**WHAT TO WORK ON:** The copy should hold exactly the lines below from the one that contains "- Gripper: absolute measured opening" through the one that contains "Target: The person" and nothing else, so no pictures.

**DATASET:**
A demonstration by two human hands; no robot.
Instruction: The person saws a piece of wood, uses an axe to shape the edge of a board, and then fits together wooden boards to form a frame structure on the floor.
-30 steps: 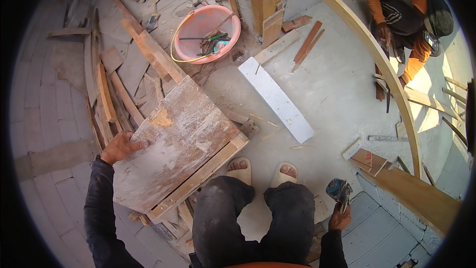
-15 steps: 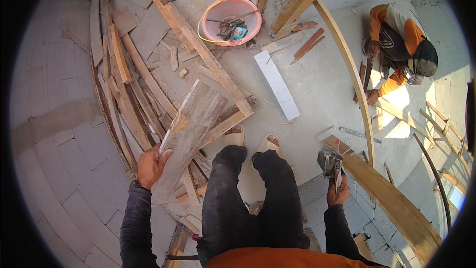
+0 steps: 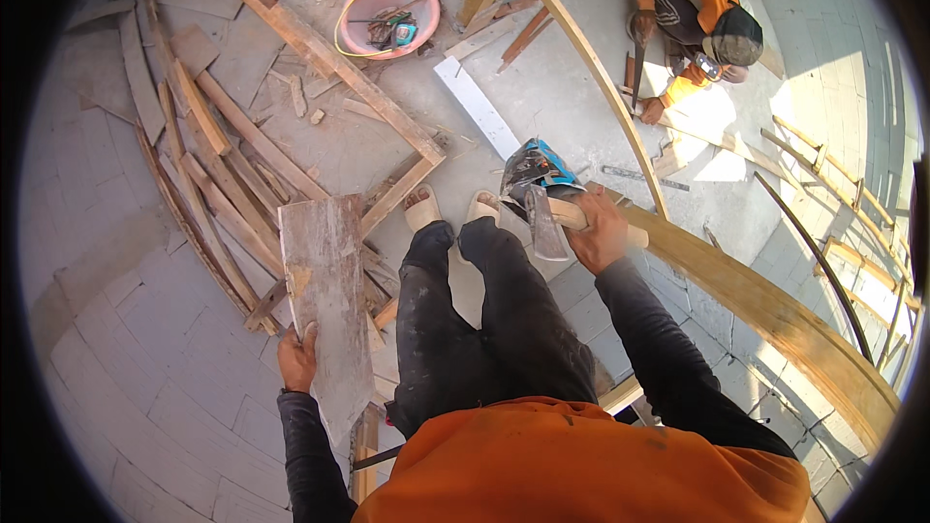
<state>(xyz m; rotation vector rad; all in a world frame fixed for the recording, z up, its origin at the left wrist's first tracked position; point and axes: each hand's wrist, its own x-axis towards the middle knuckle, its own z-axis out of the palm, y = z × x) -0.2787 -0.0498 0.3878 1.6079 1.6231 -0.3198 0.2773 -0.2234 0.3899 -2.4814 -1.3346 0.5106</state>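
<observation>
My left hand (image 3: 297,358) is closed on the edge of a flat, worn board (image 3: 331,305) with pale, stained faces, held upright beside my left leg. In my right hand (image 3: 598,230) is a hatchet (image 3: 548,223), gripped by its light wooden handle near the metal head, in front of my right knee. Just beyond the hatchet is a crumpled blue and dark bag (image 3: 541,167); whether my fingers touch it I cannot tell. A thick wooden plank (image 3: 756,295) runs from beside my right hand toward the lower right.
A pink bucket (image 3: 428,23) of tools stands ahead, near a white block (image 3: 478,105). Loose timber (image 3: 228,194) is piled at the left, with a wooden frame (image 3: 339,63) beside it. At the far right a co-worker (image 3: 712,15) crouches with a saw. A curved wooden strip (image 3: 605,87) crosses between us.
My right hand has come up and inward with the hatchet, which now shows plainly. The board in my left hand has swung more upright. The whole view has shifted.
</observation>
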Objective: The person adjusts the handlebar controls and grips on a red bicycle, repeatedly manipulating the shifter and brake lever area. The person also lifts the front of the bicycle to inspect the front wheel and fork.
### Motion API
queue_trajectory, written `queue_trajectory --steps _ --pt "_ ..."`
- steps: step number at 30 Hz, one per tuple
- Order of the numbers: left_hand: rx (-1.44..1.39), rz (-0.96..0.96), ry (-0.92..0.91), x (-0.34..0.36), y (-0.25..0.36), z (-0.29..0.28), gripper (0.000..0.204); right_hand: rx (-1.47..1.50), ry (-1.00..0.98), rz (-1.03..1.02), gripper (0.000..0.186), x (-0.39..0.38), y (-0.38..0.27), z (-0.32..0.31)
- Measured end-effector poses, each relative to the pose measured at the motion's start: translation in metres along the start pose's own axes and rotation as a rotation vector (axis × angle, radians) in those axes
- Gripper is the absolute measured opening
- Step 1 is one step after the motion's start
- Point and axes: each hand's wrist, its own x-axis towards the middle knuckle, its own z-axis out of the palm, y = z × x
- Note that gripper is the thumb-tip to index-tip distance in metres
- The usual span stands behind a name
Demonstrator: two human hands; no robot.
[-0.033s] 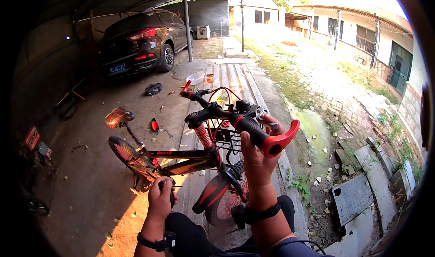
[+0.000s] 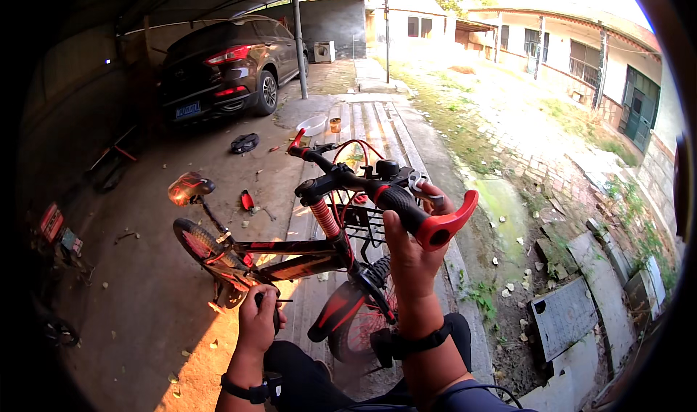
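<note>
A black-and-red bicycle (image 2: 290, 256) stands across the middle, its saddle (image 2: 190, 188) at left and front wheel (image 2: 356, 339) low centre. My right hand (image 2: 414, 249) is wrapped round the right handlebar grip (image 2: 394, 204), beside a red bar end (image 2: 454, 216); its fingertips touch a silver metal piece (image 2: 421, 188) whose exact kind is unclear. My left hand (image 2: 258, 314), below the frame tube, is closed on a small dark tool with a thin rod (image 2: 284, 300) pointing right. Most of that tool is hidden by my fingers.
Beyond the bicycle are a white basin (image 2: 311, 126), a tin (image 2: 335, 124), a black bundle (image 2: 245, 143) and a red piece (image 2: 247, 200). A dark car (image 2: 232, 67) is parked by a post (image 2: 299, 42). Loose slabs (image 2: 563, 317) lie at right, another vehicle (image 2: 58, 230) at far left.
</note>
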Motion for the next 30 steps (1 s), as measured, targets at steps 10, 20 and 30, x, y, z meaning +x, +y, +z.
queue_trajectory --steps 10,20,30 --pt "-0.062 -0.038 -0.016 -0.009 -0.013 -0.001 0.021 0.310 -0.344 0.103 0.094 0.024 -0.001 -0.037" --pt "-0.084 -0.037 -0.037 -0.010 -0.021 0.000 0.022 0.228 -0.595 0.039 0.087 0.067 0.027 -0.052" --pt "-0.047 -0.013 -0.078 -0.008 -0.018 0.006 0.022 0.116 -0.407 -0.089 0.072 0.055 0.026 -0.038"
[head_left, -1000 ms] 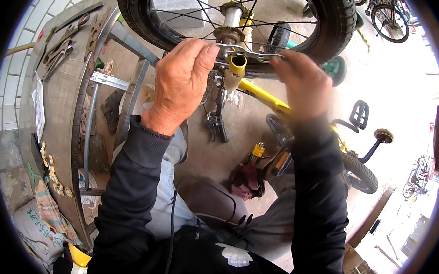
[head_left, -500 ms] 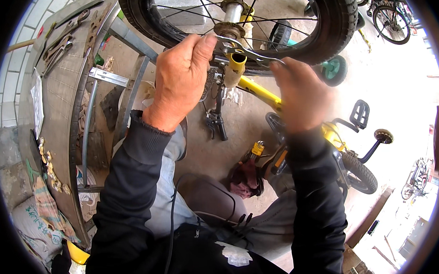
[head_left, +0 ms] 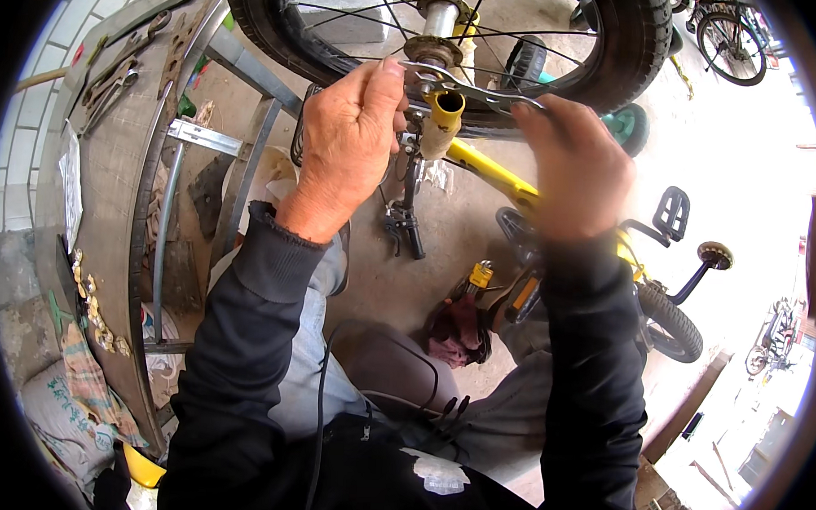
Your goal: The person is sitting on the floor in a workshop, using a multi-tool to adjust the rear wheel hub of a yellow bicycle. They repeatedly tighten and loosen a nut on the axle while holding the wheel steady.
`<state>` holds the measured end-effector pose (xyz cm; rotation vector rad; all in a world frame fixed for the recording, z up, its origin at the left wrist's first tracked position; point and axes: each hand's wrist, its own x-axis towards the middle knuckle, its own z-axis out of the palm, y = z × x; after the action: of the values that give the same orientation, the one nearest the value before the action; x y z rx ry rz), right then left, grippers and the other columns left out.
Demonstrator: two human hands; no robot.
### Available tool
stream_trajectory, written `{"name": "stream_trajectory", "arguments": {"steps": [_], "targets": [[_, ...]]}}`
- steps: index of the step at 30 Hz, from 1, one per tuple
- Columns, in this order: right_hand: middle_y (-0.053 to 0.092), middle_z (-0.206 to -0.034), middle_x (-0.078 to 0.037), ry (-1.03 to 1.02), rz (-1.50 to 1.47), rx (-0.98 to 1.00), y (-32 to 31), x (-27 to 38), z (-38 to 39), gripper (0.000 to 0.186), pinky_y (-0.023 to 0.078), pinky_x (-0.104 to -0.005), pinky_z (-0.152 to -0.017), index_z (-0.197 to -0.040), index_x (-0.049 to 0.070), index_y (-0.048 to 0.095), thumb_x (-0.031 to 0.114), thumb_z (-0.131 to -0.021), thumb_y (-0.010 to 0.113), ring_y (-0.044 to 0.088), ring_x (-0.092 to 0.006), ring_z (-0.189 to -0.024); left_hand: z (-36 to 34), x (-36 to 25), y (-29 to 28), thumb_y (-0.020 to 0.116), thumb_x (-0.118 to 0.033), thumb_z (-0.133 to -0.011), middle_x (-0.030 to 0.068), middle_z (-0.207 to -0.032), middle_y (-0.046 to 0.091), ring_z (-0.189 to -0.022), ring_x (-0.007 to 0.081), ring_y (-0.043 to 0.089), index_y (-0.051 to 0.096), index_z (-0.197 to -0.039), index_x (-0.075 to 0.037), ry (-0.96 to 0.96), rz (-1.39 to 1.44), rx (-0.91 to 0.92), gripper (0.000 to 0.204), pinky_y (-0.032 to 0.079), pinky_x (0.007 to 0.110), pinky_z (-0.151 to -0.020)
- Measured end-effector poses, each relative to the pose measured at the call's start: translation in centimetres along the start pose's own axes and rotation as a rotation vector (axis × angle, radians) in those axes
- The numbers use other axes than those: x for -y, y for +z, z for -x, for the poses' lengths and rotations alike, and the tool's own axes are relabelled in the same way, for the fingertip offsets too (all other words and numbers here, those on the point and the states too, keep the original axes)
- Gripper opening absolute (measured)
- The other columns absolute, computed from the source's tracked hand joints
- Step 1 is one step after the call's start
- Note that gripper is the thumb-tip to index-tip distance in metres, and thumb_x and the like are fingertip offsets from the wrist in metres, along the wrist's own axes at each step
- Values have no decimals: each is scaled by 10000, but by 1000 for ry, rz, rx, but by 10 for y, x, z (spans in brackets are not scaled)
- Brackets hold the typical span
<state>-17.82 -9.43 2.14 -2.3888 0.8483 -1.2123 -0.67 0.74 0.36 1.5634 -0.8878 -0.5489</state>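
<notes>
A silver wrench (head_left: pixel 482 97) runs between my hands, just in front of the hub (head_left: pixel 433 51) of an upturned bicycle's wheel. My left hand (head_left: pixel 347 145) is closed at the wrench's left end, its thumb pressed near the jaw by the axle; its other fingers are partly hidden. My right hand (head_left: pixel 577 171), somewhat blurred, is closed round the wrench's other end. Right below the wrench, the open end of a yellow frame tube (head_left: pixel 443 121) faces up. The black tyre (head_left: pixel 626 69) rises behind both hands.
On the left stands a metal-topped bench (head_left: pixel 114 177) with several hand tools (head_left: pixel 117 83). A yellow-handled tool (head_left: pixel 480 275) and a dark red cloth (head_left: pixel 459 333) lie on the floor between my legs. Pedals (head_left: pixel 671 213) stick out at the right, and other bicycles (head_left: pixel 732 46) stand farther off.
Both hands and the wrench have shifted slightly to the right and down in the picture. The grip of each hand looks the same.
</notes>
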Motion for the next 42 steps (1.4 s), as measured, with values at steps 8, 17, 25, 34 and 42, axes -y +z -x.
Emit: {"name": "stream_trajectory", "arguments": {"steps": [8,17,25,34,42], "targets": [[636,-736,-79,-1,25,-5,-1,3,-3,186,474,-250,-581,-874,17,676,111,-745,774,593,-148,-602,-2,1,-2,481,-379,-977,32,-716,575,-543,64,524,615,-890,12,-26,13,16,423,450,197,-481],[624,-714,-68,129,-67,-28,-2,9,-5,193,470,-243,-574,-864,17,677,102,-731,787,584,-128,-600,-2,0,-2,469,-435,-962,46,-682,587,-516,86,541,614,-870,8,-65,59,19,474,461,214,-483],[617,-708,-61,50,-112,-93,-3,14,-16,203,473,-242,-578,-853,12,672,95,-714,795,590,-121,-610,-1,-1,-5,397,-522,-948,73,-704,623,-556,118,593,609,-860,-8,-207,153,115,563,502,242,-526],[618,-717,-64,10,-115,-107,0,20,-23,183,479,-254,-584,-859,21,679,75,-715,779,603,-150,-611,0,-1,-6,355,-499,-966,67,-740,629,-601,125,604,596,-915,-27,-290,283,196,533,510,251,-560],[633,-759,-26,-134,-53,-130,5,38,-36,196,480,-206,-649,-923,3,691,-1,-735,746,599,-72,-697,1,0,-9,314,-469,-978,38,-755,624,-598,134,591,582,-903,-60,-447,447,297,495,480,257,-537]]}}
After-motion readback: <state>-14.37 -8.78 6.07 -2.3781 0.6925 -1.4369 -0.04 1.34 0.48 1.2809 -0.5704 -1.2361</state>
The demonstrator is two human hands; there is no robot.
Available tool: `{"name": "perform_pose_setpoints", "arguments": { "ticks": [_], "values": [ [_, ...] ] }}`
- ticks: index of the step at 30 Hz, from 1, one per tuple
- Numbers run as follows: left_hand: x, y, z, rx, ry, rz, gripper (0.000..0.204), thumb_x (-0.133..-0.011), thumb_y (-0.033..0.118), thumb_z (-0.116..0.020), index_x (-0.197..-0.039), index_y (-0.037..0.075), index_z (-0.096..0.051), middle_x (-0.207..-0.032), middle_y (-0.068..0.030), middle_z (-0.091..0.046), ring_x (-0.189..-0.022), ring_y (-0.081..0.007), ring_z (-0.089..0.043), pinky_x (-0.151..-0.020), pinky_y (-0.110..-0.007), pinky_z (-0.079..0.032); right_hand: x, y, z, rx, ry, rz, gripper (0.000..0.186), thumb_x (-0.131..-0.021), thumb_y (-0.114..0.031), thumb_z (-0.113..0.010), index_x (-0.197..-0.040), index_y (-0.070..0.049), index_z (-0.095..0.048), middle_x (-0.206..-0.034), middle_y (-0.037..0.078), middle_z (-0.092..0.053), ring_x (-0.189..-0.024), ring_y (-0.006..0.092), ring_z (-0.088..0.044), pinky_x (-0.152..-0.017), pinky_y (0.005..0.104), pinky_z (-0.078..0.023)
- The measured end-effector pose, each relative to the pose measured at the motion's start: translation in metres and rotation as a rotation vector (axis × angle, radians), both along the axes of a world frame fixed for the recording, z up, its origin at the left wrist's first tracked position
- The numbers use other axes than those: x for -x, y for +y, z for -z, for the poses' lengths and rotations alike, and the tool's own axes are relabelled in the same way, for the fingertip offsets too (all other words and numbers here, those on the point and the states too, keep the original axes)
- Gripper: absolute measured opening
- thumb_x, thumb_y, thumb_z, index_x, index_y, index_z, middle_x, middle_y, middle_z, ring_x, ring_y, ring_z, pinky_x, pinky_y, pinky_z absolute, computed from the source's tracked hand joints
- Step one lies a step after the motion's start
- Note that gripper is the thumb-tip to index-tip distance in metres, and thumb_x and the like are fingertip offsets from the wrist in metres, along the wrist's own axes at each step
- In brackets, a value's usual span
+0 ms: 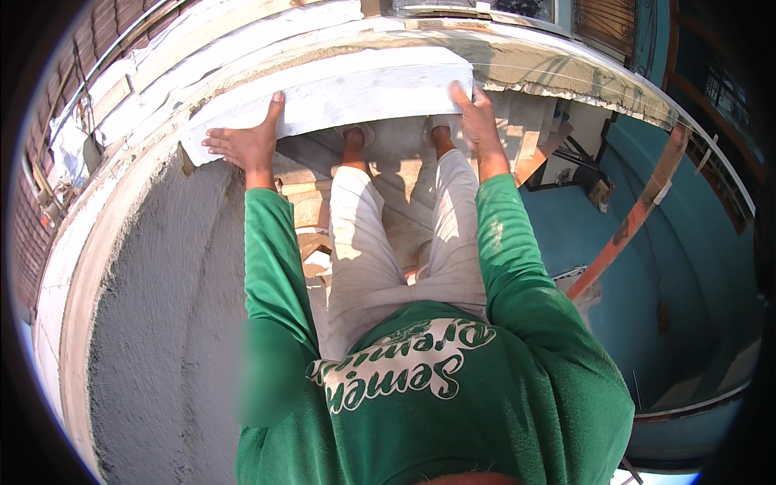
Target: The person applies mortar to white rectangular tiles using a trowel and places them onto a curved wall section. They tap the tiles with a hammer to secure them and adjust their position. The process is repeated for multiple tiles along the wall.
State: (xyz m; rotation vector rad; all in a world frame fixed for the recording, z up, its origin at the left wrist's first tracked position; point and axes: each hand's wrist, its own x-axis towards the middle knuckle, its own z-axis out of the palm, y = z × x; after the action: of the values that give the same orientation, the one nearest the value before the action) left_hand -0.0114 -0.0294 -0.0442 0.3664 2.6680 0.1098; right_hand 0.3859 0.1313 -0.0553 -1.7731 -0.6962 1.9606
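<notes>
A long white slab [364, 89], smooth and faintly streaked, lies across the top of a rough mortar ledge in front of me. Against its near side, toward the left end, my left hand [249, 145] is spread flat, with the thumb up and the fingers stretched leftward. My right hand [479, 125] grips the slab's right end, its thumb on the white face and its fingers around the edge; the fingertips are slightly blurred. The slab's far side is hidden.
A thin string [558, 71] runs along the mortar ledge [537, 69] to the right. A rough grey wall [170, 307] curves along my left. Below my feet are wooden planks [311, 202]. An orange-brown beam [630, 222] slants at the right before teal walls [687, 283]. Roof tiles [101, 40] show far left.
</notes>
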Motion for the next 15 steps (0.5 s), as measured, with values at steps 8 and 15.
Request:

**RESULT OF THIS TASK:**
- Gripper: absolute measured opening
- thumb_x, thumb_y, thumb_z, index_x, index_y, index_z, middle_x, middle_y, middle_z, ring_x, ring_y, ring_z, pinky_x, pinky_y, pinky_z absolute, computed from the source's tracked hand joints
- Step one lies a step after the motion's start
- Note that gripper is the thumb-tip to index-tip distance in metres, and thumb_x and the like are fingertip offsets from the wrist in metres, along the wrist's own axes at each step
- In brackets, a value's usual span
+0 ms: 
Target: The person applies mortar to white rectangular tiles using a trowel and places them onto a curved wall section. They tap the tiles with a hammer to secure them and adjust their position. The process is repeated for multiple tiles along the wall.

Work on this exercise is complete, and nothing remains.